Tuesday, April 17, 2007

As Much As We Can Carry


At my school, we've had another security threat and all lockers are to be emptied and locked in 24 hours. Book bags, gym bags and so forth will not be allowed on campus, and so students will be coming to class in two days with only the books they can reasonably carry with them about campus all day. Some students won't come period and those that do won't have much with them. Many may have nothing in hand.

Determined and duly instructed to have "a scheduled day of school," I monitor and adjust--finding links to online texts for homework reading and posting pdf files of handouts and worksheets that students can pull from home. I find myself paradoxically plugging in technology when the personal immediacy may be too much to ask, yet a way to keep things human.
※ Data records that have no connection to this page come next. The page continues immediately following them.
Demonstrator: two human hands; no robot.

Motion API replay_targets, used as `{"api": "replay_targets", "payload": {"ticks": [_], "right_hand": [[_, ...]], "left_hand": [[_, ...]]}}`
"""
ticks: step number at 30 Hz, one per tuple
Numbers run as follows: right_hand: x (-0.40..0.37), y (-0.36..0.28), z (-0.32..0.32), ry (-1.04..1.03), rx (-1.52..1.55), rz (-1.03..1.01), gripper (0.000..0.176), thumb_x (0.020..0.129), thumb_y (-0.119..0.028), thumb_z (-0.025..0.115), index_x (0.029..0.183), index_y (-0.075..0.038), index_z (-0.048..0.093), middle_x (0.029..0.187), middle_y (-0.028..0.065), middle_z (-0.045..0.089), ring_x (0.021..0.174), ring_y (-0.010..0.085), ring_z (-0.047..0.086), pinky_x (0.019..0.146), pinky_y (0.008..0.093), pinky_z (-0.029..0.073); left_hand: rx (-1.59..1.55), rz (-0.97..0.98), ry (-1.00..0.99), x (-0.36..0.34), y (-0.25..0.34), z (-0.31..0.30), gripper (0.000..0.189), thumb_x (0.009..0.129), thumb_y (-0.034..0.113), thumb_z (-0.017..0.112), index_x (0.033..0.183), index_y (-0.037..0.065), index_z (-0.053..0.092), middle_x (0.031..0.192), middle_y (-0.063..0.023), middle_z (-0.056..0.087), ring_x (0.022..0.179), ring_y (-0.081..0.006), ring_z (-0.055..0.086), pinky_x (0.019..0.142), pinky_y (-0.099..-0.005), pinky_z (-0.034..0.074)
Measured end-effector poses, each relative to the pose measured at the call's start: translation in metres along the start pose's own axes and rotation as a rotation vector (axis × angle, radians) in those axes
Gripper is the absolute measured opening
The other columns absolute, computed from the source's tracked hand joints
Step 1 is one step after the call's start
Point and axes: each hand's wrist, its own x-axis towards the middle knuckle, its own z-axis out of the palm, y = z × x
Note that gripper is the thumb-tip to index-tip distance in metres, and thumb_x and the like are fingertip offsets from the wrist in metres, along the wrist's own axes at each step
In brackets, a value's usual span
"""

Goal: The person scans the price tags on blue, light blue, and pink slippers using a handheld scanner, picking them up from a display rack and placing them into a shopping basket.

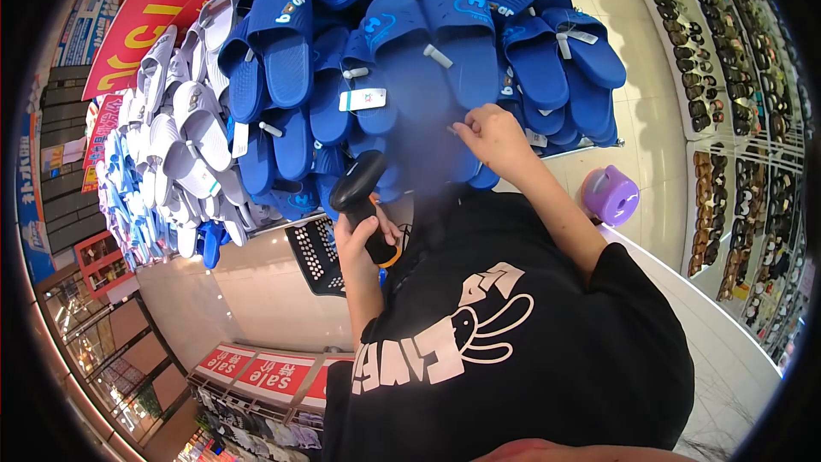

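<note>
Blk device (359, 181); blue slippers (286, 64), wht tags (363, 100); blk tee (599, 342), wht print (440, 352).

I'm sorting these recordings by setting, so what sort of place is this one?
Most likely a shop selling footwear among other goods: blue slippers with white tags hang in a dense display, red signs read "sale", and rows of small goods fill the wall racks.

On your tiled floor (646, 120) you have 1 purple plastic object (616, 195); racked footwear (706, 205) lines its right edge, red sale signs (282, 374) your left.
</note>
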Motion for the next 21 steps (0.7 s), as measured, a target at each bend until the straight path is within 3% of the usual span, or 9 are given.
{"api": "replay_targets", "payload": {"ticks": [6,11,12,14,18,20,21], "right_hand": [[-0.013,0.022,0.020,-0.028,-0.031,-0.083,0.037,0.085,-0.028,0.067,0.103,0.004,0.068,0.092,0.0214,0.065,0.085,0.0375,0.065,0.078,0.0425,0.052],[-0.007,0.021,0.019,-0.144,-0.018,-0.024,0.035,0.084,-0.029,0.067,0.111,-0.006,0.069,0.086,0.0189,0.069,0.082,0.0368,0.066,0.075,0.0432,0.053],[-0.005,0.025,0.025,-0.143,-0.016,-0.024,0.035,0.084,-0.029,0.067,0.111,-0.006,0.069,0.086,0.0189,0.069,0.082,0.0368,0.066,0.075,0.0432,0.053],[-0.001,0.036,0.039,-0.165,0.030,-0.107,0.027,0.085,-0.027,0.067,0.105,-0.009,0.073,0.071,0.0166,0.066,0.067,0.0339,0.065,0.065,0.0415,0.051],[-0.001,0.027,0.027,-0.280,0.019,-0.039,0.023,0.084,-0.026,0.068,0.096,-0.008,0.075,0.075,0.0152,0.066,0.069,0.0312,0.065,0.063,0.0393,0.051],[-0.008,0.031,0.023,-0.243,0.315,-0.084,0.021,0.082,-0.025,0.070,0.090,-0.006,0.075,0.079,0.0123,0.066,0.074,0.0248,0.065,0.064,0.0355,0.050],[-0.010,0.028,0.017,-0.248,0.313,-0.083,0.021,0.082,-0.025,0.070,0.090,-0.006,0.075,0.079,0.0123,0.066,0.074,0.0248,0.065,0.064,0.0355,0.050]], "left_hand": [[0.056,0.004,0.062,-0.026,-0.004,-0.003,0.038,0.080,0.008,0.059,0.113,-0.010,0.051,0.065,-0.0117,0.056,0.052,-0.0183,0.056,0.060,-0.0340,0.054],[0.058,0.007,0.097,-0.037,-0.010,-0.002,0.038,0.081,0.008,0.060,0.113,-0.010,0.051,0.065,-0.0120,0.055,0.052,-0.0186,0.056,0.060,-0.0343,0.054],[0.061,-0.001,0.090,-0.039,-0.011,-0.001,0.038,0.081,0.008,0.060,0.113,-0.010,0.051,0.065,-0.0121,0.055,0.053,-0.0187,0.056,0.061,-0.0345,0.054],[0.082,-0.005,0.083,-0.042,-0.013,0.005,0.039,0.081,0.007,0.060,0.114,-0.011,0.051,0.065,-0.0121,0.055,0.053,-0.0189,0.056,0.061,-0.0348,0.054],[0.115,-0.037,0.080,-0.049,-0.017,0.013,0.039,0.080,0.003,0.060,0.115,-0.011,0.050,0.070,-0.0125,0.057,0.055,-0.0191,0.057,0.063,-0.0356,0.055],[0.141,-0.051,0.087,-0.051,-0.021,0.017,0.039,0.080,0.002,0.061,0.115,-0.011,0.050,0.073,-0.0125,0.058,0.056,-0.0188,0.058,0.062,-0.0343,0.054],[0.166,-0.064,0.092,-0.051,-0.022,0.020,0.039,0.080,0.001,0.061,0.116,-0.010,0.051,0.076,-0.0124,0.058,0.057,-0.0185,0.058,0.061,-0.0330,0.053]]}}
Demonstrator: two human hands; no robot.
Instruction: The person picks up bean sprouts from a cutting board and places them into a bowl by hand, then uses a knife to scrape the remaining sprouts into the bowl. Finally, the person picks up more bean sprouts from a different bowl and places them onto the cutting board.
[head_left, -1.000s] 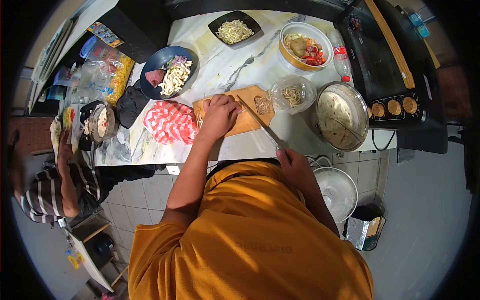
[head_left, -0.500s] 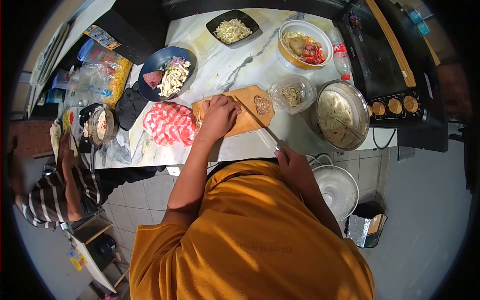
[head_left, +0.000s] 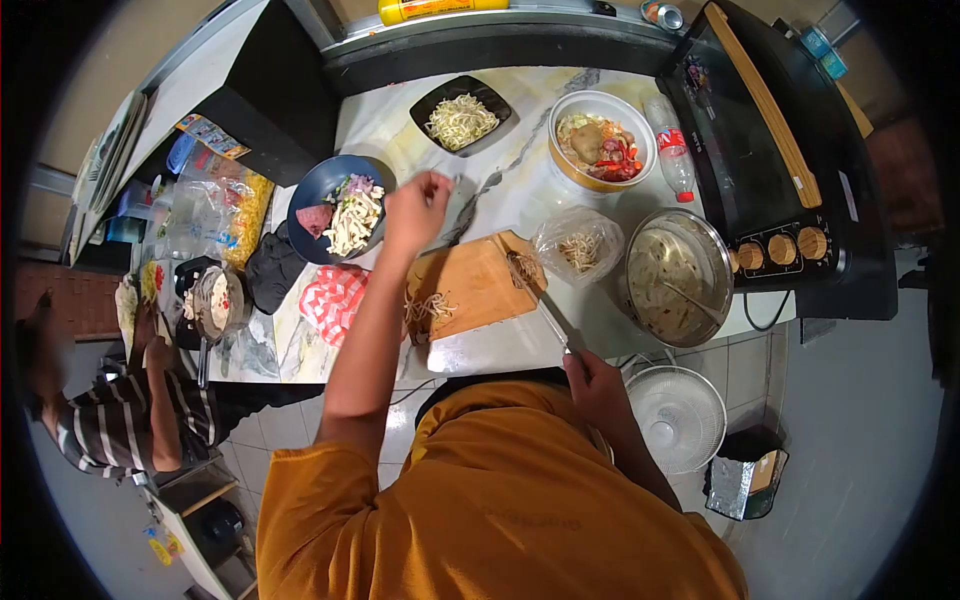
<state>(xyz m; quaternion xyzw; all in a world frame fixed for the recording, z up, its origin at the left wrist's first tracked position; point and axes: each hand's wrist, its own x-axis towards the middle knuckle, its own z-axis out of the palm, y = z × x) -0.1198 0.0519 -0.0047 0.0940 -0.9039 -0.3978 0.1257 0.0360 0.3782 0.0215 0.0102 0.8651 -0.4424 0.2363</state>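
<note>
My left hand (head_left: 418, 208) is raised over the counter between the blue plate (head_left: 300, 232) and the black bowl of bean sprouts (head_left: 462, 122). Its fingers are curled together, and whatever they may hold is too small to make out. My right hand (head_left: 592, 386) grips a knife (head_left: 553, 326) by its handle, the blade angled across the right part of the wooden cutting board (head_left: 465, 285). Pale sprout pieces (head_left: 430, 306) lie at the board's left end. Close to the knife tip is a small pile of chopped pieces (head_left: 522, 268).
Right of the board are a plastic bag of sprouts (head_left: 580, 248), a steel pot (head_left: 678, 280), a tub of food (head_left: 600, 140), a bottle (head_left: 672, 150) and an oven (head_left: 790, 160). At left, a red-checked bundle (head_left: 335, 303) lies near a pan (head_left: 215, 300); another person (head_left: 130, 420) works there.
My left hand has lifted off the board, moving up and slightly left, uncovering the sprout pieces. My right hand keeps the knife at the board. The whole view has shifted.
</note>
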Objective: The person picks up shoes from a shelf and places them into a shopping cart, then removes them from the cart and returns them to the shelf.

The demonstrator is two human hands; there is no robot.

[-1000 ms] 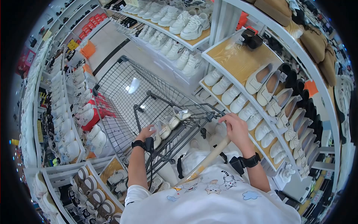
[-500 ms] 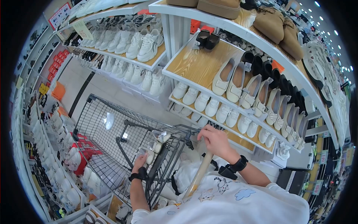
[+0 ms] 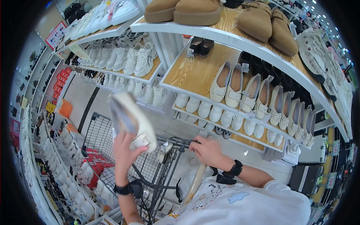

Thus done, I pause for a moment and am reminded of last summer, when I was flying home from Istanbul on the weekend of the British air travel scare. As I was standing in line with all of my bags, planning to carry some valuable and fragile treasures from my stay onto the plane, all passengers to the United States or Britain were informed that we'd be allowed nothing but our passports in hand. I found myself in the queue scrambling my pottery, icons, carpets, books in a hodge-podge of dirty laundry. Madly I wrapped objects d'art in a weeks' worth of underwear. All cameras, books, magazines, koosh pillow--any item that might have comforted me on the 18 hours of travel ahead had to be sent through baggage. Stripped of everything but a passport and boarding pass, I gathered myself onto the plane that would take me to Paris and then onto another bound for New York. After the news reports, the surprise at the check-in, the extra searches, and the wonder at what could happen next, all I could carry was my wits at their end.
I've learned over the years that no matter what happens, the school bells ring and the kids come in, the school bells ring, and kids go on their way. What happens in between in the little time we have together is fleeting, itself likely to be forgotten. Teens always have on their minds myriad, sundry things at any given moment, least of which might be my lesson at hand. Still, I hope in the time we have together in the next couple of days, we learn some things about literature surely, but more than that, I hope we remember lessons of resiliency, resolve, and respect as we cope with the distractions, frustrations, and uncertainty, to say nothing of anything worse. I expect we have a chance to realize that every day it takes courage to get on with each other in school and in the wider world. We just usually don't think about it. Thank goodness we teachers and students are not accustomed to searching, wanding, and sniffing for harm, slantways checking each other for something off.

Nor are we used to looking to each other for calm, assurance, and protection with quite so much necessity. Yet, even on the ordinary days, there we are, trusting each other, restlessly working, negotiating, arguing, mending, and figuring out the past, present, and future together. It's not for the feint at heart even on a good day. In the days of the immediate future it may likely be a full measure tougher. We just might need as much courage as we can carry.